Career highlights and awards
- 3× All-Star (1961, 1970, 1971); AL Cy Young Award (1970); 2× AL wins leader (1960, 1970); Minnesota Twins Hall of Fame;

= Jim Perry (baseball) =

American baseball player (born 1935)

James Evan Perry Jr. (born October 30, 1935) is an American former professional baseball pitcher.

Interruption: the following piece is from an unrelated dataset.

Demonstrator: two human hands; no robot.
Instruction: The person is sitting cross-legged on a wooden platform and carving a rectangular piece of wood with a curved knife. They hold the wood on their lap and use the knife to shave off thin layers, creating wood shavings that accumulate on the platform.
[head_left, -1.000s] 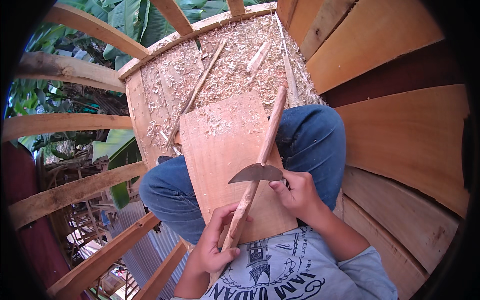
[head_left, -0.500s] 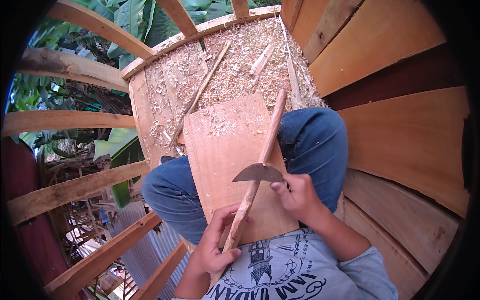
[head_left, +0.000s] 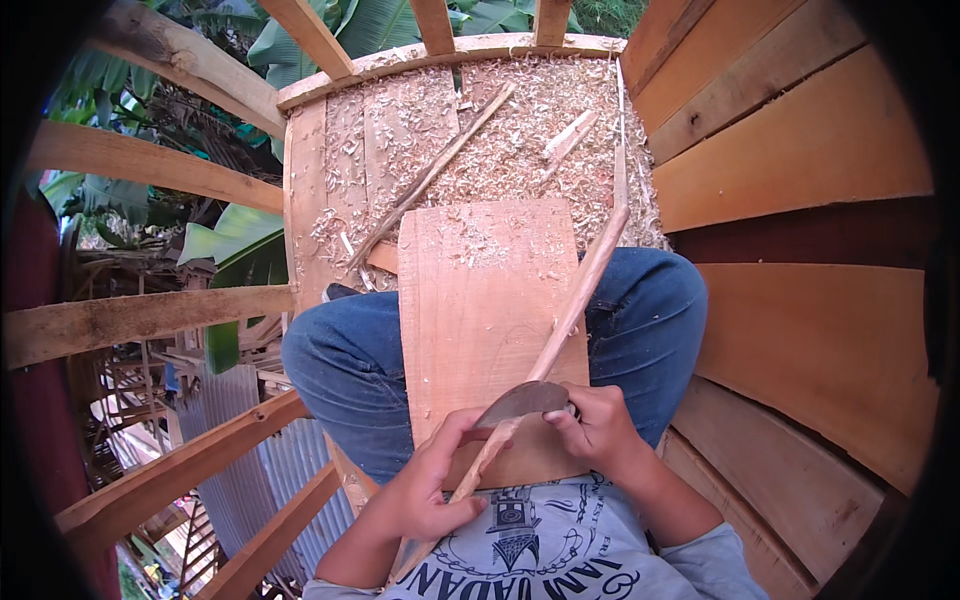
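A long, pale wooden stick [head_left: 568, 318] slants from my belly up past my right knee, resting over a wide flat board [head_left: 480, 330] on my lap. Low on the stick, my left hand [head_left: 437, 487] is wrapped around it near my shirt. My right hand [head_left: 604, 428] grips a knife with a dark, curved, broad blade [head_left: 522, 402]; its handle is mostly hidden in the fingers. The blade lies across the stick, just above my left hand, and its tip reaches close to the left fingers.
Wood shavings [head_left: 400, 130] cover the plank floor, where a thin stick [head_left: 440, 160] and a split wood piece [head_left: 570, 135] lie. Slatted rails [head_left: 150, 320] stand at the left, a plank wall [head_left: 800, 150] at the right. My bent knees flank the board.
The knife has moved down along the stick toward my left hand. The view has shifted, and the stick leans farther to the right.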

He pitched in Major League Baseball (MLB) from 1959 to 1975 for the Cleveland Indians, Minnesota Twins, Detroit Tigers, and Oakland Athletics. During a 17-year baseball career, Perry compiled 215 wins, 1,576 strikeouts, and a 3.45 earned run average. He won the Cy Young Award in 1970 and was a three-time MLB All-Star. He and his younger brother Gaylord Perry, who were Cleveland teammates in 1974-1975, became the first brothers to both win 200 games in the major leagues, and remain the only brothers to both win Cy Young Awards.

==Career==
Perry was born in Williamston, North Carolina and attended Campbell University until being signed by the Indians in 1956. He is the older brother of Hall of Fame pitcher Gaylord Perry. The Perry brothers trail only the Niekro brothers (Phil and Joe) for career victories by brothers. In 1959, Jim Perry came in 2nd to Bob Allison in the Rookie of the Year vote. Perry followed up with an 18-win season in 1960.

Perry was a three-time All-Star and won the 1970 AL Cy Young Award, when he posted a record of 24–12. Jim and Gaylord Perry are the only brothers in Major League history to both win Cy Young Awards. He also won 20 games in 1969, and won at least 17 games five times. As a batter, Perry was a switch-hitter and posted a respectable .199 batting average with 5 home runs and 59 RBI in his career. On July 3, 1973, brothers Gaylord Perry (Indians) and Jim Perry (Tigers) pitched against each other for the only regular season game in their careers. Neither finished the game, but Gaylord was charged with the 5–4 loss. Two Norm Cash home runs helped Detroit.

He was the opposing pitcher in three no-hitters, a feat not matched until Zach Plesac, who did so in a single season in 2021.

He is currently tied with Stan Coveleski for 84th on the all-time win list.

==Retirement==
Following his final year with Oakland, Perry retired to his North Carolina home where he keeps busy with charitable events, especially golf tournaments. His son, Chris, is a professional golfer who has won a tournament on the PGA Tour.

He was selected for membership in Omicron Delta Kappa in 1978 at Campbell University.

On June 11, 2011, Perry was inducted into the Twins Hall of Fame in a ceremony prior to a Twins home game and attended by current members including Rod Carew, Bert Blyleven, Rick Aguilera, Gary Gaetti, Tom Kelly, Jim Rantz, and Tony Oliva.

On November 11, 2012, Campbell University announced that their renovated baseball stadium would be renamed Jim Perry Stadium. Perry attended Campbell University from 1956 to 1959.